**AIM OF THE TASK:**
The listing below must be repeated word for word, with its images excluded.

**DATA EXTRACT:**
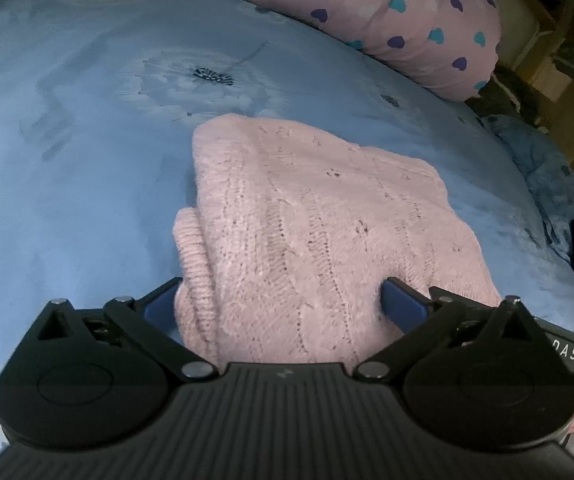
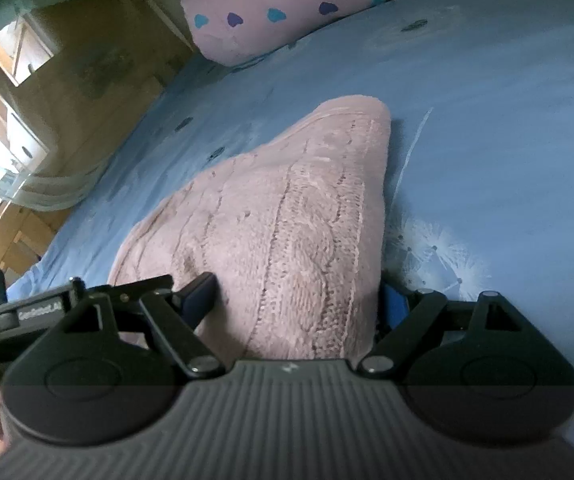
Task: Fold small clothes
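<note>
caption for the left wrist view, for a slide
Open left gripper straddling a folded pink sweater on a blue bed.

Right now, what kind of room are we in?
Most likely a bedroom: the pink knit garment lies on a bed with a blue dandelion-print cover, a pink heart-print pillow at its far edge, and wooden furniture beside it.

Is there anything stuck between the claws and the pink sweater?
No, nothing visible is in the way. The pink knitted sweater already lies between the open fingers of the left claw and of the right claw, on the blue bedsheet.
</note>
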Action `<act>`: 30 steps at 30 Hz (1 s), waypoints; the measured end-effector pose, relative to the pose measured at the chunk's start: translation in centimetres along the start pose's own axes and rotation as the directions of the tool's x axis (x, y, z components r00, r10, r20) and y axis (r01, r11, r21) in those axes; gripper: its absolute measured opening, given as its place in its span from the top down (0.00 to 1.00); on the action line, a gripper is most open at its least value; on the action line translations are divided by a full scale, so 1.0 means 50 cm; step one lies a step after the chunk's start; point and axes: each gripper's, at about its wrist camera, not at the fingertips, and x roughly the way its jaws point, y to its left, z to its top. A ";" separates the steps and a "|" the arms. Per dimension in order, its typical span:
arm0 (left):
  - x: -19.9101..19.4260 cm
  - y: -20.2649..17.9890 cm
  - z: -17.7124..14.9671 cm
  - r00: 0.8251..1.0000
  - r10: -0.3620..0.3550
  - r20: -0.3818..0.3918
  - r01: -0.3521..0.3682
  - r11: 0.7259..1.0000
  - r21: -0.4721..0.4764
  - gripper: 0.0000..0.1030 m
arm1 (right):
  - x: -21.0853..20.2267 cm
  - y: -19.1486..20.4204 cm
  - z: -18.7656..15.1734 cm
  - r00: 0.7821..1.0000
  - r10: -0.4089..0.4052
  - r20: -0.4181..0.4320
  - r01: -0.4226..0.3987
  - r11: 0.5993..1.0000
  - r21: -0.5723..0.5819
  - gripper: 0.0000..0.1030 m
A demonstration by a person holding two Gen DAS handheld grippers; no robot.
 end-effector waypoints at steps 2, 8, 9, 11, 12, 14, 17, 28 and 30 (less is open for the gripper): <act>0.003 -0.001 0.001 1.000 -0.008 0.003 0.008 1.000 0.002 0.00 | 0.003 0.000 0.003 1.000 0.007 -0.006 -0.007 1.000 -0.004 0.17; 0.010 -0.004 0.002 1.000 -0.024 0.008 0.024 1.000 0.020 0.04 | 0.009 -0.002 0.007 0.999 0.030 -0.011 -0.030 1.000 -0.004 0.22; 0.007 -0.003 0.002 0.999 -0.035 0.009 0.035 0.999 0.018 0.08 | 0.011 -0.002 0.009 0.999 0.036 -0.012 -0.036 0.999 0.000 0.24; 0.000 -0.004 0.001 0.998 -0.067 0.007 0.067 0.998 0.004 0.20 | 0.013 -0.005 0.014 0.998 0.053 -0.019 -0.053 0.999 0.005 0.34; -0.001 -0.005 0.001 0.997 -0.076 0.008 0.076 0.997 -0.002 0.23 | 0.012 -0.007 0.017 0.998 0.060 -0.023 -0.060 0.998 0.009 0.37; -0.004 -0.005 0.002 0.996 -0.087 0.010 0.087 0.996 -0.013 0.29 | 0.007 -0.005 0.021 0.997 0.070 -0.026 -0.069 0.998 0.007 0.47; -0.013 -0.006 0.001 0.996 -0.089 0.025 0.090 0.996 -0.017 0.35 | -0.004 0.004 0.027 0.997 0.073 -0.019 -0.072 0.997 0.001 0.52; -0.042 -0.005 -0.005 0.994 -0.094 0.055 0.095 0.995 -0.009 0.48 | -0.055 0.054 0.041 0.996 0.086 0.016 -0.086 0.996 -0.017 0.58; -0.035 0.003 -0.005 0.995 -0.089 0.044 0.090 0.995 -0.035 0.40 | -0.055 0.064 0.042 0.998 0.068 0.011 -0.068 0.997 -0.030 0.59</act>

**ANSWER BOX:**
Task: Fold small clothes
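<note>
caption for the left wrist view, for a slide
Open left gripper straddling a folded pink sweater on a blue bed.

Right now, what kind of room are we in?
Most likely a bedroom: the pink knit garment lies on a bed with a blue dandelion-print cover, a pink heart-print pillow at its far edge, and wooden furniture beside it.

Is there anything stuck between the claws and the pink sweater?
No, nothing visible is in the way. The pink knitted sweater already lies between the open fingers of the left claw and of the right claw, on the blue bedsheet.
</note>
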Action `<act>`: 30 steps at 30 Hz (1 s), waypoints; the measured end-effector pose, relative to the pose measured at the chunk's start: translation in centimetres along the start pose's own axes and rotation as the directions of the tool's x axis (x, y, z components r00, r10, r20) and y axis (r01, r11, r21) in those axes; gripper: its absolute measured opening, given as its place in its span from the top down (0.00 to 1.00); on the action line, a gripper is most open at its least value; on the action line translations are divided by a full scale, so 1.0 means 50 cm; step one lies a step after the chunk's start; point and axes: each gripper's, at about its wrist camera, not at the fingertips, and x roughly the way its jaws point, y to its left, z to its top. A ";" separates the steps and a "|" the arms. Per dimension in order, its typical span:
arm0 (left):
  - x: -19.9101..19.4260 cm
  - y: -20.2649..17.9890 cm
  - z: -17.7124..14.9671 cm
  - r00: 0.8251..1.0000
  - r10: -0.3620..0.3550
  - r20: -0.3818..0.3918
  - r01: -0.3521..0.3682
  - r11: 0.7259..1.0000
  - r21: -0.4721..0.4764
  - gripper: 0.0000..0.1030 m
arm1 (right):
  - x: -21.0853..20.2267 cm
  - y: -19.1486..20.4204 cm
  - z: -18.7656..15.1734 cm
  - r00: 0.7821..1.0000
  - r10: -0.4089..0.4052
  - r20: -0.4181..0.4320
  - r01: -0.4226..0.3987
  - r11: 0.5993..1.0000
  - r21: -0.5723..0.5819
  - gripper: 0.0000..0.1030 m
A demonstration by a person holding two Gen DAS handheld grippers; no robot.
 end-effector waypoints at steps 2, 8, 9, 11, 12, 14, 17, 28 and 30 (less is open for the gripper): <act>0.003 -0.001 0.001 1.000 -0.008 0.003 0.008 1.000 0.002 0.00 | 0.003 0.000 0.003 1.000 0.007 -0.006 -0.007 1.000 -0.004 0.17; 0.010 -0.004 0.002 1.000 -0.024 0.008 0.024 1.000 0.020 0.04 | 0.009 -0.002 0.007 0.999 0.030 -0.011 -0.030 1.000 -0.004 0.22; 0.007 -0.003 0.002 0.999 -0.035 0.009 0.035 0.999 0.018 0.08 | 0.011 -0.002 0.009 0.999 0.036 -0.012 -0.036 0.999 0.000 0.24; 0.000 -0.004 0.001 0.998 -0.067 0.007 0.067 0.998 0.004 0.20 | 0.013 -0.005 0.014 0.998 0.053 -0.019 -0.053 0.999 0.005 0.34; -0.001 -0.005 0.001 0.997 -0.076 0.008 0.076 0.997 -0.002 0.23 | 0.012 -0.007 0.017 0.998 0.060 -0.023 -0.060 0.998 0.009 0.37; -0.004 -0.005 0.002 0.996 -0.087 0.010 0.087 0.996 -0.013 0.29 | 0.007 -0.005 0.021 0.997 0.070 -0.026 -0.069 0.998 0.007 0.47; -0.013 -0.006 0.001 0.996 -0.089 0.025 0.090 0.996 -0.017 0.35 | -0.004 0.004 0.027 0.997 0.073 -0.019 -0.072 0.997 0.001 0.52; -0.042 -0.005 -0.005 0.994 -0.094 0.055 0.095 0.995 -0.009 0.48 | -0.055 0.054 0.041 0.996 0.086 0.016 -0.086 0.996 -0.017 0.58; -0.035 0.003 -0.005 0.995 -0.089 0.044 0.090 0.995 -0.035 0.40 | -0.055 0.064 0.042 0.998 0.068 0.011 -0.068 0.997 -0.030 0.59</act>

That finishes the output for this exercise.